Ci sta Maria, Giangualano Maria, che si trascina, affaticata, il sacco con il pane vecchio. Io c’ho le galline…allora sono andata dalla pizzeria e mi ha detto, le devo buttare e te le do a te. Lo do alle galline che ce lo butto a fare! Mi chiamo Maria, Giangualano Maria.

Profumo di vino

Profumo di vino profumo del mare. Il vento mi sfiora il collo rosso dal troppo sole. Il bianco delle pietre che sorreggono l’intera terra mi abbagliano. Vedo una fontana, il vecchietto che si disseta. Vedo una seggiola, è quella di Damiano, il pescatore. Un uomo che ormai non ha più la forza di tirare le reti a se ma osserva da vicino tutti i movimenti di suo figlio.

Sala da Barba

Ripercorrere con la mente gli spazi di una volta. Ricordo ancora quella passeggiata, ricordo con chi stavo e di cosa si discuteva.

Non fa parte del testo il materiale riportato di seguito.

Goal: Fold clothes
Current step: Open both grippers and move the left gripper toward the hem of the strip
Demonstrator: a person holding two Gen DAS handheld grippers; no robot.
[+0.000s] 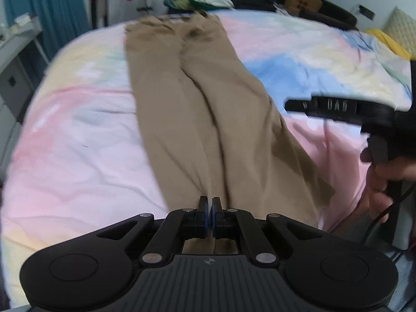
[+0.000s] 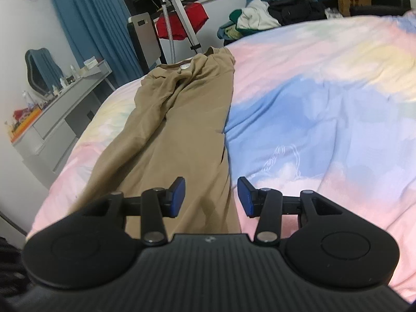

Tutto nella mia mente è rimasto a com’era, come quella insegna vecchia. Sala da Barba, il posto in cui ci si rilassa dopo una settimana di lavoro, o dove ci si può fare una chiacchierata fra amici. Vorrei poter tornare li, in quel posto incontaminato, con le stesse persone, ad osservare le persone di una volta.

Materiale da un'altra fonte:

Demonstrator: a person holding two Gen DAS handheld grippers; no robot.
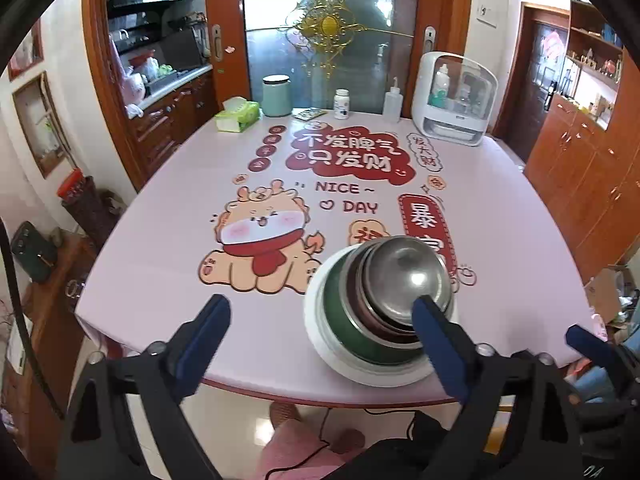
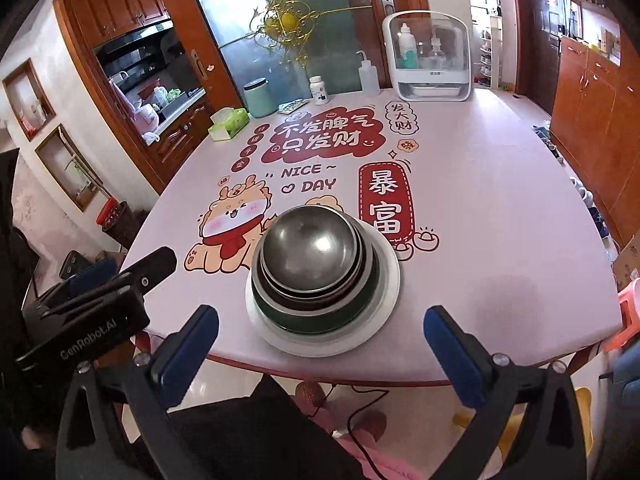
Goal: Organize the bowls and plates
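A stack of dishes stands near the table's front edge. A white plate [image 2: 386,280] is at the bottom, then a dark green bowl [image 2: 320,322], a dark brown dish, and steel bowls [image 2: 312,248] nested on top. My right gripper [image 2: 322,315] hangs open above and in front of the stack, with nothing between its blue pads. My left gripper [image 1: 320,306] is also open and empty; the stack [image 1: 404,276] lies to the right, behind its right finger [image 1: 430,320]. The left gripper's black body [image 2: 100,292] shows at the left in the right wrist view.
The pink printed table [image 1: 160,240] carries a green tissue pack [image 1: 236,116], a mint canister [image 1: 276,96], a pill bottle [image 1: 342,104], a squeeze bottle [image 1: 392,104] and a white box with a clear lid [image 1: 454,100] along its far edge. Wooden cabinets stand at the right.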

Questa foto appartiene alle diverse foto “analogiche ” che ho conservato durante gli anni. Potrebbe essere la prima di una serie dedicate al mio passato su pellicola.

Io e te, loro due insieme

Quando sei innamorato, riesci a vedere delle cose che forse non vedresti mai. Io sono stato innamorato, forse lo sono stato troppo poco, ma sono stato innamorato. Anche lui lo era, in quel momento lo era forse più di me, o forse era innamorato quanto me. Ho visto come la abbracciava, e come ci giocava, con lei… si baciavano come la prima volta.
Li guardavo, li stavo guardando insieme a lei, io ero a pancia all’aria ed il suo ventre mi faceva da cuscino. Hai mai ascoltato il suo cuore, poggiando l’orecchio sul suo ventre?
Io lo facevo sempre, e forse poche volte.

Arrivederci Africa

Lasciare un posto sembra sempre una tragedia. E forse quello che faccio oggi lo sarà ancora di più. Qui ho ritrovato qualcosa che forse avevo smarrito già da tempo. Circondato dalla fame, dalla povertà più dura, dalla fede per un dio che fosse troppo lontano, mi pare di sentirmi comunque a casa.

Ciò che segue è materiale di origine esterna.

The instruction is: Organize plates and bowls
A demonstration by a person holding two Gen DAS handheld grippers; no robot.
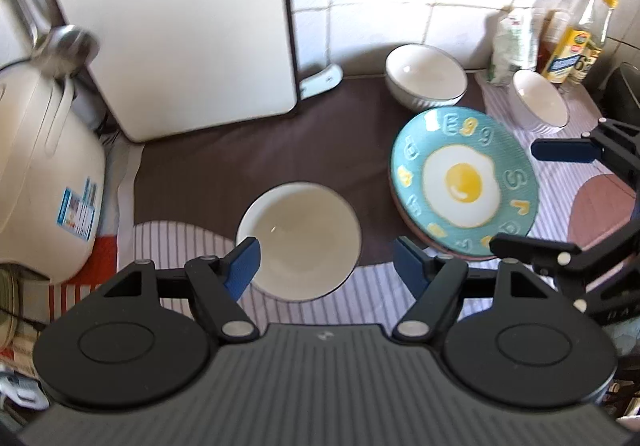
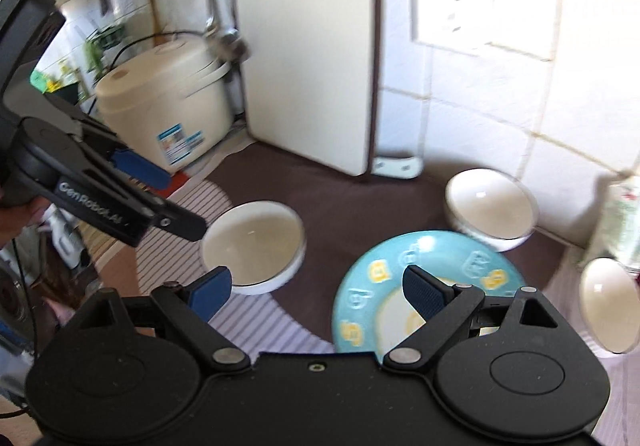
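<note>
A white bowl (image 1: 299, 240) sits on the brown mat just ahead of my open, empty left gripper (image 1: 326, 264); it also shows in the right wrist view (image 2: 252, 246). A teal plate with a fried-egg picture (image 1: 464, 181) lies on top of another plate to its right, and shows under my right gripper (image 2: 408, 266). Two more white bowls stand behind: a large one (image 1: 426, 75) (image 2: 492, 207) and a smaller one (image 1: 540, 101) (image 2: 610, 308). My right gripper (image 2: 316, 292) is open and empty above the plate's near edge. It appears at the right in the left view (image 1: 532, 197).
A cream rice cooker (image 1: 44, 169) stands at the left. A white cutting board (image 1: 172, 25) leans on the tiled wall. Oil bottles (image 1: 580, 33) and a bag (image 1: 512, 45) stand at the back right. A striped cloth (image 1: 360, 298) covers the counter's front.
</note>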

Troppo poco il tempo per cominciare a vivere una vera avventura, troppo quello per guardare questa terra da turista. Non siamo rimasti tanto tempo qui, ma sembra di aver vissuto tutto in fretta e col massimo della passione. Vorrei poter avere più tempo da dedicare a questi bambini, vorrei avere del tempo per poter essere una spalla forte per Seve come lo è Baba. Credo che però anche dall’italia si possa fare molto per loro. Forse questo potrebbe essere l’impegno più grande e forse poche di quelle cose che ci siamo prefissati di fare arriveranno al termine. Per questi bambini è importante che ci sia qualcuno che li curi, e per quel qualcuno è importante che ci siano persone come noi che li sostengano. Guardo dal finestrino del pulmino sgangherato un villaggio che dorme ancora, penso alle lacrime di Severino e provo ad immaginare questo posto senza questo gruppo di “bianchi” in giro con la telecamera a dirigere il traffico oppure a spostare oggetti. Provo ad immaginare in posto lontano da qui ancora da scoprire e in un attimo ricordo la scena che vedevo dai vetri di questo stesso furgone quando siamo arrivati. Questi posti cambieranno poco in futuro e sono convinto che anche le persone facciano la stessa cosa.
Credo sia questa la salvezza del Senegal.